WORK REQUIRED
For each line of the data that includes the word "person", copy the line.

━━━━━━━━

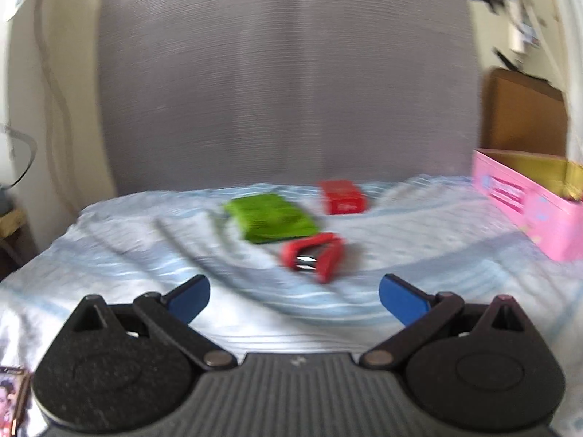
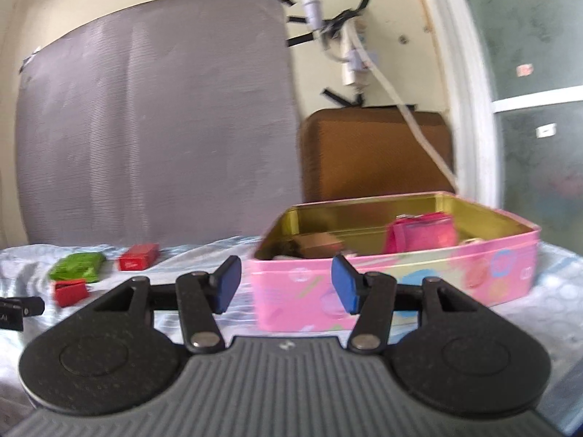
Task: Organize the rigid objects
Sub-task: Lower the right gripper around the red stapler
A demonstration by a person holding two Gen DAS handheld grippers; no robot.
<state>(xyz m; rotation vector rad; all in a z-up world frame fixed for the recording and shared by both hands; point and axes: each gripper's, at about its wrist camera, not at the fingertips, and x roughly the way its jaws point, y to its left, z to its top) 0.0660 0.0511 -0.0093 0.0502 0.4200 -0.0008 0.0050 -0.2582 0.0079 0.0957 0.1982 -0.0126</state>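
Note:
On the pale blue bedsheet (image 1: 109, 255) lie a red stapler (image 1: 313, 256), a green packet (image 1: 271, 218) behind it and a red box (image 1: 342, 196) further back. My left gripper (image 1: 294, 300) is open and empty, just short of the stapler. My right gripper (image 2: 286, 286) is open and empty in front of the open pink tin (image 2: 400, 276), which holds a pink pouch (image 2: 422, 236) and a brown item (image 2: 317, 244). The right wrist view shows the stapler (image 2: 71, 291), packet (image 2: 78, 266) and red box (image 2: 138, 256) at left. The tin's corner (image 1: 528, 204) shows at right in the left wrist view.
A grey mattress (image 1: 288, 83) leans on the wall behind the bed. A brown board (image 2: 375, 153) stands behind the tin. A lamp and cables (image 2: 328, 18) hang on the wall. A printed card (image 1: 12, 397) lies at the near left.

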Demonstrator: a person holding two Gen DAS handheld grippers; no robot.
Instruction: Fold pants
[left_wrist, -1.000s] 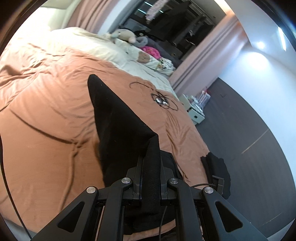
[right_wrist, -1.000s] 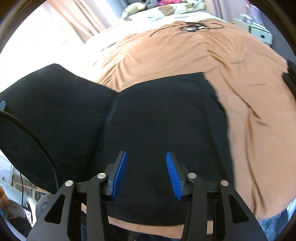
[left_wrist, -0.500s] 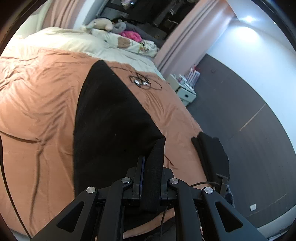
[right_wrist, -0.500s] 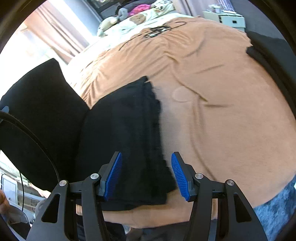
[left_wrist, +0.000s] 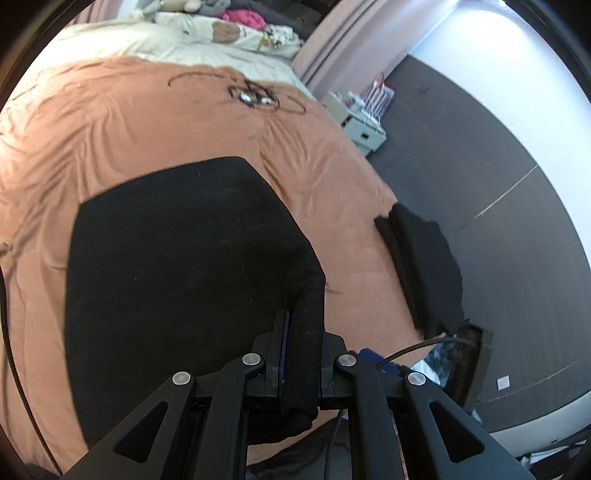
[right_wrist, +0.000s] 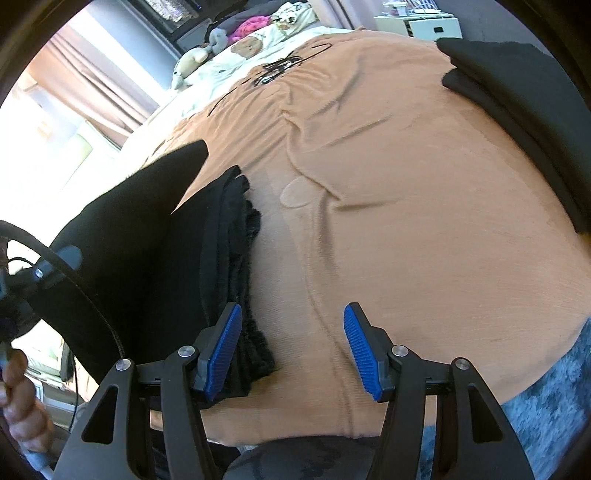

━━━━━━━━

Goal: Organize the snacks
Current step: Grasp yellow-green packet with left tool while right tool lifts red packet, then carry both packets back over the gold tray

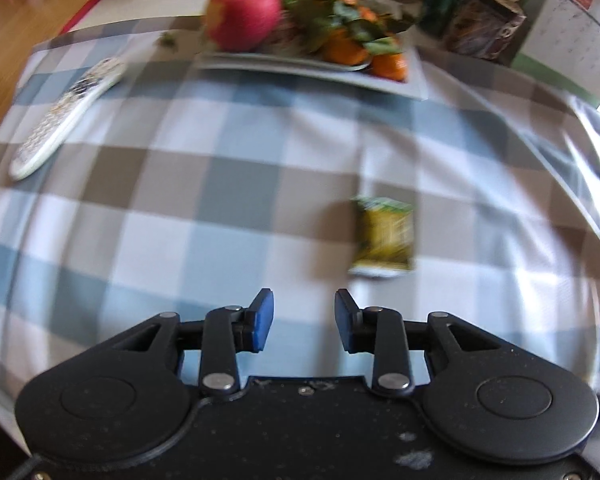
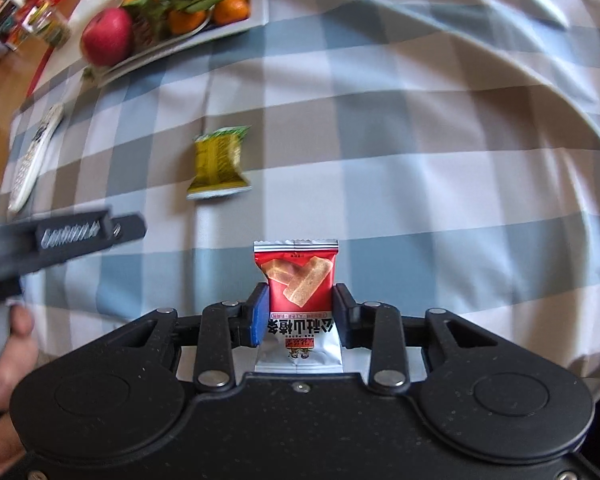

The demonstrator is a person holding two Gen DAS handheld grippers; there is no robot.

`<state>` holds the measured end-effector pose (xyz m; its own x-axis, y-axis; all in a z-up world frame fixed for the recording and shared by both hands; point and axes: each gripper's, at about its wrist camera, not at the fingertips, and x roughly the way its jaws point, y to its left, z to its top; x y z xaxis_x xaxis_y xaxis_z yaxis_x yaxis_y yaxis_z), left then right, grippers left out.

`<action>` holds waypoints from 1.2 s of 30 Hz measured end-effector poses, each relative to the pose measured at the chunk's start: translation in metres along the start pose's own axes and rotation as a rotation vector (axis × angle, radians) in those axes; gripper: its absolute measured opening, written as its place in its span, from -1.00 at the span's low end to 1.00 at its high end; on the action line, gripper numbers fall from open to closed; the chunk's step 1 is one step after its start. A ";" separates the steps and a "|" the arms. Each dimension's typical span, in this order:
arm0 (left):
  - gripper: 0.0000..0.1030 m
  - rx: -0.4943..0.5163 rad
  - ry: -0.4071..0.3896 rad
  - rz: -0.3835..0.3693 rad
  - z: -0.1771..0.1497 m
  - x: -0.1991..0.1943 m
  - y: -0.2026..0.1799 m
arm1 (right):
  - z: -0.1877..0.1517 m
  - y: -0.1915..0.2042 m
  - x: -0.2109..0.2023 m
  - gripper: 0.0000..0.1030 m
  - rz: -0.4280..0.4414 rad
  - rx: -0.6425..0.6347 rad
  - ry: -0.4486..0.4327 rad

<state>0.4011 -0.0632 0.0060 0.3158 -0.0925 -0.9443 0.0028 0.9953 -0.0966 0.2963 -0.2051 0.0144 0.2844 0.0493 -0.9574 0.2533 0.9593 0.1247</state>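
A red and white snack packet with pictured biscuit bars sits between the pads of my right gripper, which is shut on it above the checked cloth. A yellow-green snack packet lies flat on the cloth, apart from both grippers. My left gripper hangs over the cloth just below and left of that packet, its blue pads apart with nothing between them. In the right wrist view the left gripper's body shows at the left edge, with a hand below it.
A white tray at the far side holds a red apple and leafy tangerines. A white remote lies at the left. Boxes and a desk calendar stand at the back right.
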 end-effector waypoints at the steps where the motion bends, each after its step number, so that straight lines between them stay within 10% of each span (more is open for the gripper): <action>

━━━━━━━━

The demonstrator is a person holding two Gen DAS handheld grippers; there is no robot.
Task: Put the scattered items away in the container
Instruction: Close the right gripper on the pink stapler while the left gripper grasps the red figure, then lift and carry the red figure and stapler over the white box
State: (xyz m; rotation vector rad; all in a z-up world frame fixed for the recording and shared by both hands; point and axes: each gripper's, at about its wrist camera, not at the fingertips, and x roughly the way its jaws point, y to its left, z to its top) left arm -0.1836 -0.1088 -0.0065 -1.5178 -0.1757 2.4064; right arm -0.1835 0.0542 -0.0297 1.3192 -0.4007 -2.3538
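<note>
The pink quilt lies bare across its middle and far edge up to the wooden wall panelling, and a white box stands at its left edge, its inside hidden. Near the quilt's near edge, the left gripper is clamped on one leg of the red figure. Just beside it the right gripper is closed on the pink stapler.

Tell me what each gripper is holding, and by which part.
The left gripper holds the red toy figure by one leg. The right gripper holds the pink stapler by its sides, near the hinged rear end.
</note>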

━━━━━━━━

WORKED SOLUTION
A demonstration by a person holding two Gen DAS handheld grippers; no robot.
Demonstrator: a person holding two Gen DAS handheld grippers; no robot.
The demonstrator is a person holding two Gen DAS handheld grippers; there is no robot.
The demonstrator is a person holding two Gen DAS handheld grippers; there is no robot.

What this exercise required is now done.